[DATA SEGMENT — start]

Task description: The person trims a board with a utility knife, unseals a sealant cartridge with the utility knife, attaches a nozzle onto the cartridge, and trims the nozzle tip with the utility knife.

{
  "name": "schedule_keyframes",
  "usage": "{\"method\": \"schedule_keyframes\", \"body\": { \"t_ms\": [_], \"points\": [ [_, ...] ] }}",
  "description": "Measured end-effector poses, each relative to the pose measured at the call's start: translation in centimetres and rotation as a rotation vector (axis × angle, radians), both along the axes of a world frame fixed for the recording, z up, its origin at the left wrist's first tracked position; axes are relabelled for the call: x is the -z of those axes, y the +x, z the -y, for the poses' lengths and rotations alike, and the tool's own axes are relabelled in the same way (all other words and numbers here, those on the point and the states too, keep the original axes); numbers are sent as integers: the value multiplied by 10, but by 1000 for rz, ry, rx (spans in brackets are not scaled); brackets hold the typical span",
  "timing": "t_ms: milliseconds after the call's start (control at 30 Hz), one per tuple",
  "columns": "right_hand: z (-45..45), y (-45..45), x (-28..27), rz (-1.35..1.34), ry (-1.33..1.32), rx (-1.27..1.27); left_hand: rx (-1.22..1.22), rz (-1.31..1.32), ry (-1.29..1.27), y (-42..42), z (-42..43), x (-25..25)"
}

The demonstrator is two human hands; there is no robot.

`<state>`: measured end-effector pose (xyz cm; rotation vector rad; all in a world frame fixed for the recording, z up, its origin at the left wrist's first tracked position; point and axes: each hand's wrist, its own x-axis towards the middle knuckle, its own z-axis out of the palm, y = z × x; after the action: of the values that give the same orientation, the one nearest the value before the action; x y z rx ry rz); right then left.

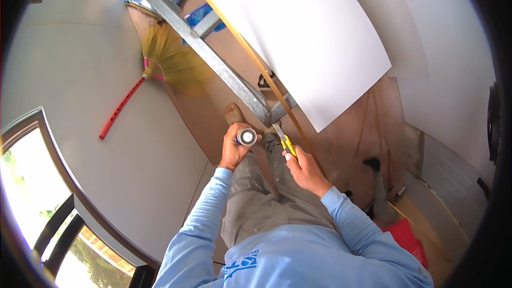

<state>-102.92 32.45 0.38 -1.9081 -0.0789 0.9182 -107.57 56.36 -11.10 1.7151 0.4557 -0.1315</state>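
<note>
My left hand (233,149) is wrapped around a round tube (247,137), which I see end-on, with a pale disc inside a dark ring. Its side is mostly hidden by my fingers, so its exact kind does not show. In my right hand (305,169) is a yellow utility knife (288,144), its metal blade (279,131) pointing up and left toward the foot of a metal ladder. The blade and the tube are apart. Both hands are in front of my legs, near knee height.
A metal ladder (213,56) lies diagonally ahead beside a long wooden strip (250,53). To its right is a large white sheet (320,37). At left, a straw broom (165,56) with a red handle leans by the wall. A red bag (408,242) is at lower right.
</note>
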Motion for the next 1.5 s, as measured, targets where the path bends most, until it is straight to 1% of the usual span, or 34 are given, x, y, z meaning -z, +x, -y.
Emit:
{"method": "schedule_keyframes", "body": {
  "t_ms": [100, 200, 267, 333, 400, 433, 567, 667, 700, 767, 800, 833, 867, 900, 933, 967, 1067, 1100, 1133, 1167, 1233, 1333, 1433, 1467, 1500],
  "points": [
    [1, -5, -19, -333, 26, 161, -33, -92, -62, -9, 3, -27],
    [-11, -3, -57, -469, 131, 327, -16, -128, -130, -21, -1, -47],
    [-14, -7, -63, -447, 133, 348, 17, -159, -160, -28, -3, -55],
    [-22, -13, -79, -420, 163, 408, 92, -172, -242, -19, -14, -86],
    [-29, -22, -89, -445, 220, 479, 163, -209, -348, -18, -19, -106],
    [-34, -24, -98, -405, 207, 480, 187, -233, -345, -13, -21, -118],
    [-52, -47, -112, -376, 398, 532, 313, -266, -391, 11, -31, -165],
    [-56, -48, -132, -339, 419, 482, 333, -293, -468, 21, -30, -185],
    [-59, -49, -135, -317, 398, 487, 310, -275, -579, 25, -28, -196],
    [-61, -54, -140, -278, 350, 509, 342, -261, -558, 25, -29, -190],
    [-63, -57, -140, -293, 409, 507, 382, -255, -556, 26, -25, -187],
    [-63, -60, -137, -290, 455, 533, 371, -245, -600, 28, -22, -195],
    [-61, -65, -137, -276, 497, 581, 413, -231, -557, 27, -22, -187],
    [-58, -70, -137, -228, 483, 582, 420, -238, -600, 25, -19, -184],
    [-56, -75, -139, -185, 472, 585, 423, -192, -528, 27, -14, -195],
    [-52, -79, -143, -151, 461, 614, 421, -170, -523, 25, -8, -200],
    [-41, -92, -156, -79, 448, 693, 542, -132, -461, 25, 7, -220],
    [-38, -101, -157, -55, 456, 736, 624, -121, -441, 25, 11, -223],
    [-33, -110, -156, -29, 466, 781, 709, -108, -420, 23, 17, -226],
    [-28, -121, -150, 24, 456, 823, 735, -95, -358, 19, 27, -236],
    [-22, -139, -137, 118, 431, 890, 780, -125, -386, 13, 37, -237],
    [14, -181, -143, 9, 613, 1116, 831, -145, -404, -8, 80, -244],
    [72, -236, -148, 80, 697, 1266, 886, -153, -376, -34, 136, -250],
    [86, -250, -154, 66, 665, 1324, 900, -159, -360, -36, 147, -255],
    [109, -274, -154, 54, 633, 1377, 923, -200, -339, -42, 163, -247]
  ]
}}
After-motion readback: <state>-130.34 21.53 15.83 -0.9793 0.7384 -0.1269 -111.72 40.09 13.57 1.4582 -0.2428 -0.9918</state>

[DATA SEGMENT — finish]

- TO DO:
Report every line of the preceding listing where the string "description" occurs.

- SOLUTION FOR THIS EXERCISE:
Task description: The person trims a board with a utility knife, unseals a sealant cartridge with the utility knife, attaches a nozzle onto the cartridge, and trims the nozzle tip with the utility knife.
  "description": "Measured end-effector poses, each relative to the pose measured at the call's start: translation in centimetres and rotation as a rotation vector (axis × angle, radians), both along the axes of a world frame fixed for the recording, z up, its origin at the left wrist's first tracked position; axes are relabelled for the call: x is the -z of those axes, y the +x, z the -y, for the poses' lengths and rotations alike, and the tool's own axes are relabelled in the same way (all other words and numbers here, those on the point and the states too, keep the original axes); numbers are sent as integers: the value multiplied by 10, but by 1000 for rz, ry, rx (spans in brackets are not scaled); brackets hold the typical span",

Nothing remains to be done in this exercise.